Bull markets are nice, but they do have a nasty habit of ending
From a low of just under 700 points in March 2009, the S&P 500 now stands close to 2,000. That’s a gain of almost 200% even without including dividend income.
In contrast the FTSE 100 has increased by less than 100%, going from around 3,500 to 6,200 today.
To a large extent bull markets are driven by confidence and expectations of short-term gains. As long as the bull market keeps going up investors keep adding new money into the market, which drives the market upwards even further.
But confidence (and greed) can only take a market so far and more recently the S&P 500 has ground to a halt.
Returns over the last year or so have been flat and so perhaps this is a good time to look at which way the market might go if confidence cannot be relied upon to drive it ever upwards.
S&P 500 valuation: Expensive relative to historic norms
As long-time readers will know, I like to value indices by using Robert Shiller’s CAPE ratio (Cyclically Adjusted PE), which compares an index’s current price to the ten-year average of its inflation adjusted earnings.

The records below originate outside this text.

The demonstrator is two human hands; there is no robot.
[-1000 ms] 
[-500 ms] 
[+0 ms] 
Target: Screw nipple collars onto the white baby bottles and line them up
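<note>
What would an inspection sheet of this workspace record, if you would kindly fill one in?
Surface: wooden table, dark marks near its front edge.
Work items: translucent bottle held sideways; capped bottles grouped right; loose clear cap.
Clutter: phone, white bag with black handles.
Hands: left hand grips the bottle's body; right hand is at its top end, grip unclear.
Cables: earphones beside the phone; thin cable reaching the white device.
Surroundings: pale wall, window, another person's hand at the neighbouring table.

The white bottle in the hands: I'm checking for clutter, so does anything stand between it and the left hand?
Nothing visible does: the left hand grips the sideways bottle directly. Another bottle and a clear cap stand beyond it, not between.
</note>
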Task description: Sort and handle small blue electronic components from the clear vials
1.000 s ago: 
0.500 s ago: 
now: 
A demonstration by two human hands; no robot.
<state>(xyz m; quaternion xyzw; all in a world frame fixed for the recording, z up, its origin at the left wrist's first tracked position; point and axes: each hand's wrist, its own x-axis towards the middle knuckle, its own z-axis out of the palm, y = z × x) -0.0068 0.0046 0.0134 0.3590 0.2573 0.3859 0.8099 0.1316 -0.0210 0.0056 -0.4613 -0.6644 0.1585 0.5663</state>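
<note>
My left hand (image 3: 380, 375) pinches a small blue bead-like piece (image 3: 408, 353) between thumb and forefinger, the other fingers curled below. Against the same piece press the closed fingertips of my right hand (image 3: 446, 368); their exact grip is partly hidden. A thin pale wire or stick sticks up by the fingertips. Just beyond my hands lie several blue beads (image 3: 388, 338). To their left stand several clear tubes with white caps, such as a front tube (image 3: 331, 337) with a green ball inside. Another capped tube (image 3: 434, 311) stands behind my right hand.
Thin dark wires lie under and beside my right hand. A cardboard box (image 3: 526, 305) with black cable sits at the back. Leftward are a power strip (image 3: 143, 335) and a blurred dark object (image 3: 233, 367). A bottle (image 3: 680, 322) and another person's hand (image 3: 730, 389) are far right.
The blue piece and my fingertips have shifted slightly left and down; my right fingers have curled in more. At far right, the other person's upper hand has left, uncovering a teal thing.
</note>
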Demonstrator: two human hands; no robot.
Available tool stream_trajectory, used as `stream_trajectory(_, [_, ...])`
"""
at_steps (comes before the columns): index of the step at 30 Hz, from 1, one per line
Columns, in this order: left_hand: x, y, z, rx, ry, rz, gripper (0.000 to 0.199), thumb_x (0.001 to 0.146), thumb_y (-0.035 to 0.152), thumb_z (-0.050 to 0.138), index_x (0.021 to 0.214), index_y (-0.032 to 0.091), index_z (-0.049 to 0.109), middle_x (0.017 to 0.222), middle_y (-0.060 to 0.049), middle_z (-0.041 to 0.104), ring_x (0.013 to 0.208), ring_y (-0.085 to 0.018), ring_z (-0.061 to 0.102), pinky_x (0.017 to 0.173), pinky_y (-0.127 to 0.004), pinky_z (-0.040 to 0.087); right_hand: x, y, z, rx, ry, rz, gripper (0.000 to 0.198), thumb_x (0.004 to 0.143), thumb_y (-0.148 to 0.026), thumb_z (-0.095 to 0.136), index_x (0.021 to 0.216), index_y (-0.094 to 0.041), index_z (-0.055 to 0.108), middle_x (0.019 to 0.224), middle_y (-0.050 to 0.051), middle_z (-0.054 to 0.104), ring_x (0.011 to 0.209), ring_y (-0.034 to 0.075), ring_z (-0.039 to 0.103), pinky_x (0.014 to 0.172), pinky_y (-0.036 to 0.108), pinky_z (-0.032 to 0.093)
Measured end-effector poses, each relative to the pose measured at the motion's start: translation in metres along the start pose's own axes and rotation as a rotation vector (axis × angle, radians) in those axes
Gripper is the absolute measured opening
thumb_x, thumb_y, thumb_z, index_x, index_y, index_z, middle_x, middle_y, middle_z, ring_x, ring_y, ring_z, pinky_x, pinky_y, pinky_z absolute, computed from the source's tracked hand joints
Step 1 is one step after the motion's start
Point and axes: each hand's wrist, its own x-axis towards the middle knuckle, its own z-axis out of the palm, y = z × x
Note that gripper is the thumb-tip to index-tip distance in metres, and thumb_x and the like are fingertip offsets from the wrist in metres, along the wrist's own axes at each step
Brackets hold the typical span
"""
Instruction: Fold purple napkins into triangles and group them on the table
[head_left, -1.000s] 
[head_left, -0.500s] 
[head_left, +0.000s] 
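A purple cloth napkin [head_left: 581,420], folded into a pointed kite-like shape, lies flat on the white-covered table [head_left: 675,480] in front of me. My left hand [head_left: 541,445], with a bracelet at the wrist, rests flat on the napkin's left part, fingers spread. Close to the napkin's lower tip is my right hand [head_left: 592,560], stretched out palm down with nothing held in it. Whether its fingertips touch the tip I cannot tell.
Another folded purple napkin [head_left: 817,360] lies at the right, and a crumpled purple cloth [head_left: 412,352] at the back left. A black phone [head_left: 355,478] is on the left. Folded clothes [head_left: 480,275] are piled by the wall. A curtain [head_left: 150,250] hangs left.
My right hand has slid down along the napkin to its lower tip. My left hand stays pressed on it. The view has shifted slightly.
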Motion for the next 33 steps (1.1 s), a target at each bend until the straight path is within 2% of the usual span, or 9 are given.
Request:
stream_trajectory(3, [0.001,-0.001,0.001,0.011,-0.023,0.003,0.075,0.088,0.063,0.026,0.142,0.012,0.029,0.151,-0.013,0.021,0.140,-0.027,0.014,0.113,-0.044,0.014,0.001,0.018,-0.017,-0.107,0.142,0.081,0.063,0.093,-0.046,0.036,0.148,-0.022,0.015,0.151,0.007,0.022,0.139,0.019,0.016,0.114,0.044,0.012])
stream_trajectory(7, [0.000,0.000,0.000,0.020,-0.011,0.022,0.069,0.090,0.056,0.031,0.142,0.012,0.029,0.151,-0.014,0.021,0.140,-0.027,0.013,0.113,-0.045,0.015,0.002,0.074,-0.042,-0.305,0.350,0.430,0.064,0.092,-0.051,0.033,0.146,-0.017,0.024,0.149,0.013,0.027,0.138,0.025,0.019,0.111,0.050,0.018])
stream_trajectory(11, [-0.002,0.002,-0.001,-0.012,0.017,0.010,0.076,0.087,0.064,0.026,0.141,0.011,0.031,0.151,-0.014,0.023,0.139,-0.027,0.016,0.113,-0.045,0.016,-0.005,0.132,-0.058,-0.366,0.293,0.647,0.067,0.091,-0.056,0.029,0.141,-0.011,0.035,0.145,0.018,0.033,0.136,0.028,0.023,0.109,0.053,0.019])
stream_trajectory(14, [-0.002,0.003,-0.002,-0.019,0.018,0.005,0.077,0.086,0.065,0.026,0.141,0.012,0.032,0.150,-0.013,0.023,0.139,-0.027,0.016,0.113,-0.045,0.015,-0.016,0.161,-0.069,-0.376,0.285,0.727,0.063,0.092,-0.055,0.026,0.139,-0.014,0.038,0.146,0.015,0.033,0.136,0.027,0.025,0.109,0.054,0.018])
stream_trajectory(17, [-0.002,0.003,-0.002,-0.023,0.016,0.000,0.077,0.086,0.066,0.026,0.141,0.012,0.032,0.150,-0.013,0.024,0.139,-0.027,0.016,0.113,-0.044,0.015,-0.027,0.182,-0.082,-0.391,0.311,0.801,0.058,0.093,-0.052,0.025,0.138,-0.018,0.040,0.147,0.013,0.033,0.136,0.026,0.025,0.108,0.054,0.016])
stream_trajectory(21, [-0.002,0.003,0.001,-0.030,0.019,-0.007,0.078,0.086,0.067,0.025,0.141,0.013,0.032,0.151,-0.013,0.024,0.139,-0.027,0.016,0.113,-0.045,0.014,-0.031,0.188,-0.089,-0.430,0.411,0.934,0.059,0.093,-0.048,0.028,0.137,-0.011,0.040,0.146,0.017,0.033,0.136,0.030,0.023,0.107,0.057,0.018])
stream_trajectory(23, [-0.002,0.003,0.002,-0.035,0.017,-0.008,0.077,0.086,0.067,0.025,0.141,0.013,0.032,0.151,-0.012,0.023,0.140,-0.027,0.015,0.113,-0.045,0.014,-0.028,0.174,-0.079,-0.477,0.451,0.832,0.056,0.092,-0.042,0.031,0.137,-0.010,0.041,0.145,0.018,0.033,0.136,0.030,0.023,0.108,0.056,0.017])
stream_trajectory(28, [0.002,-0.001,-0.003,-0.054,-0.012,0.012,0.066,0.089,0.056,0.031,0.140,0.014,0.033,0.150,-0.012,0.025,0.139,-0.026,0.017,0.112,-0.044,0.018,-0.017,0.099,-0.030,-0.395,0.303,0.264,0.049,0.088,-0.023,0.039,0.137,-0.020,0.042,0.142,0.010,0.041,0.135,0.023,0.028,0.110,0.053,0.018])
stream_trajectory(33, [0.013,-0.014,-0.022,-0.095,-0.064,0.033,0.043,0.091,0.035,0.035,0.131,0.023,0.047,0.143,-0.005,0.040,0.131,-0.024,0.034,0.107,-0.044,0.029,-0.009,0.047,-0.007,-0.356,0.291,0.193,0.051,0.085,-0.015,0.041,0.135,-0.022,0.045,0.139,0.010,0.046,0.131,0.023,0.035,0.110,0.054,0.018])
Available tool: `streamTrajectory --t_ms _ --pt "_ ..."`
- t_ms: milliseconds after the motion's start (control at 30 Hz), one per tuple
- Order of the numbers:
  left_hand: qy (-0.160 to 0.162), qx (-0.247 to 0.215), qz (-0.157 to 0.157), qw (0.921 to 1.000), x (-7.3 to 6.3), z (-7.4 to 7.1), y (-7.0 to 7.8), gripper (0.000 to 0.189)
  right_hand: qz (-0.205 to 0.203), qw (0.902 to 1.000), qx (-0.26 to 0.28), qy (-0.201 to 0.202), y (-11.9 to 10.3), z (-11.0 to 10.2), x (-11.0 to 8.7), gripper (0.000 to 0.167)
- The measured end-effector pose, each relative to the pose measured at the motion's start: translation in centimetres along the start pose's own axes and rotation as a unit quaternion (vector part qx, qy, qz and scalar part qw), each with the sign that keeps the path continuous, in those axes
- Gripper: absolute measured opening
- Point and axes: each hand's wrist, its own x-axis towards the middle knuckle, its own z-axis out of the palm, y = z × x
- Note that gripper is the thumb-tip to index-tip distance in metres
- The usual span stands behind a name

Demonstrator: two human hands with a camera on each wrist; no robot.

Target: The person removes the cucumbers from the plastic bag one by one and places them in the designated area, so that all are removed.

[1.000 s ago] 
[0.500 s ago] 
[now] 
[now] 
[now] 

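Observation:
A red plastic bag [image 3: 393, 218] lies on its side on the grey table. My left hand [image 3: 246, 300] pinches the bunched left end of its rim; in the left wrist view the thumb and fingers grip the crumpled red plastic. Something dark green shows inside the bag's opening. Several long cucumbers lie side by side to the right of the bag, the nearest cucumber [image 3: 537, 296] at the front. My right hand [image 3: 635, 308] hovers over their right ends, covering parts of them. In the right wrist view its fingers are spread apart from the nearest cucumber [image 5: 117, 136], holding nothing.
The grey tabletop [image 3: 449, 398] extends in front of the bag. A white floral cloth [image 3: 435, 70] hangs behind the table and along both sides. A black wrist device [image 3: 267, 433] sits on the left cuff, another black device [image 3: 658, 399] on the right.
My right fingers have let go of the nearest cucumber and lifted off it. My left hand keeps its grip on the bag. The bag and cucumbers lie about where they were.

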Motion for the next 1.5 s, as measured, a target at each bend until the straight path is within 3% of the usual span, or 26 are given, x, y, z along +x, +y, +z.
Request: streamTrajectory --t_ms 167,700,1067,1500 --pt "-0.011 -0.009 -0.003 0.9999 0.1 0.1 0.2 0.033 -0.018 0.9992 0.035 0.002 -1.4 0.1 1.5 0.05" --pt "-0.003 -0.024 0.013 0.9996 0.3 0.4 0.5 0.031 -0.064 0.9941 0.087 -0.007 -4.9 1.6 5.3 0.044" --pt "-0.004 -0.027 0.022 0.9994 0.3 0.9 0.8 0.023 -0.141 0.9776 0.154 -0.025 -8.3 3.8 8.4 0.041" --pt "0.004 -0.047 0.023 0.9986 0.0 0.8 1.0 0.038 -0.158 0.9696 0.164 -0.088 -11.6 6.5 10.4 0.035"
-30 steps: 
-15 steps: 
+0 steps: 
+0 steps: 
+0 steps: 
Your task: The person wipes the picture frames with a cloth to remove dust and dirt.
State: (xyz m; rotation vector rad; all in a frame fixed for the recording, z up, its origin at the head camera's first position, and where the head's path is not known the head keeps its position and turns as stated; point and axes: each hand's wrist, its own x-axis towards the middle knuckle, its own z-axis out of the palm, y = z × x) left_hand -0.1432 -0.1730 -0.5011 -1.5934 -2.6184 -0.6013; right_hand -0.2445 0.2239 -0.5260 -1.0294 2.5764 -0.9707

It’s very similar to the PE ratio, but much more stable (thanks to the smoothing effect of using ten-year average earnings instead of just last year’s earnings) and with a much closer connection to long-run future returns.
The chart below is my attempt to visualise the range of values that the CAPE ratio can take as the S&P 500’s price moves up and down relative to its average earnings:
Here are a few of the key ideas underlying this rainbow chart:
- Over the past 100 years the S&P 500’s CAPE ratio has had a median (middle) value of 16
- The CAPE ratio spends most of its time between about half and double its median value, i.e. between 8 and 32
- It is reasonable to describe the S&P 500 as being in a bubble when CAPE is above 32 and in a depression when it is below 8
- The higher (or lower) the CAPE ratio the more likely it is that it will decline (or rise) over the medium-term, back towards its median value, i.e the ratio is mean-reverting
So where are we today?
With the S&P 500 index close to 2,000 its CAPE ratio is 25; that’s some 56% above the long-run median value of 16.
One way to think about this is to see the S&P 500 as being about halfway between normal (CAPE of 16) and bubble territory (CAPE of more than 32).
This relatively high valuation also shows through in the index’s dividend yield. Currently it is just 2.2%, which is a very long way short of the 4% available from the FTSE 100 (with the FTSE 100 at 6,200).
So the S&P 500 is expensive relative to historic norms, but what does that mean for future returns?
S&P 500 forecast: My model suggests a small decline is likely
Before I make my one-year forecast for the US large-cap index, I just want to make something very clear:
I have no idea where the market will be in one year’s time, and neither does anybody else.
Rather than trying to guess exactly where the market will be, this forecast is an estimate of the market’s expected value, i.e. the average value of the S&P 500 a year from now if we could re-run the next year a thousand times over.
This forecast will be based on the following assumptions:
- The cyclically adjusted earnings of the S&P 500 will increase by 4% over the next year (as they have done on average over the past 30 years)
- The CAPE ratio will move halfway back towards its long-run median of 16 (due to its mean-reverting nature, see this FTSE 100 forecast for a bit more about this idea)
The increase in cyclically adjusted earnings would take those earnings from 80 index points today to 83.3 a year from now, while a 50% move back towards the long-run average for the CAPE ratio would leave the ratio at 20.5.
Putting those two together (by multiplying the earnings of 83.3 by the expected CAPE ratio of 20.5) gives the following:
My forecast value for the S&P 500 in March 2017 is 1,700
As I mentioned above, I don’t actually think the index will be at 1,700 next March. This forecast is just a best guess at where the index will be, much like 3.5 is the best guess for the roll of a die, even though the odds of actually rolling a 3.5 are zero.
So with the S&P 500 currently close to 2,000, that forecast suggests an “expected” decline of around 15% over the next year, which sounds entirely reasonable to me, especially given the index’s 200% run up following the financial crisis.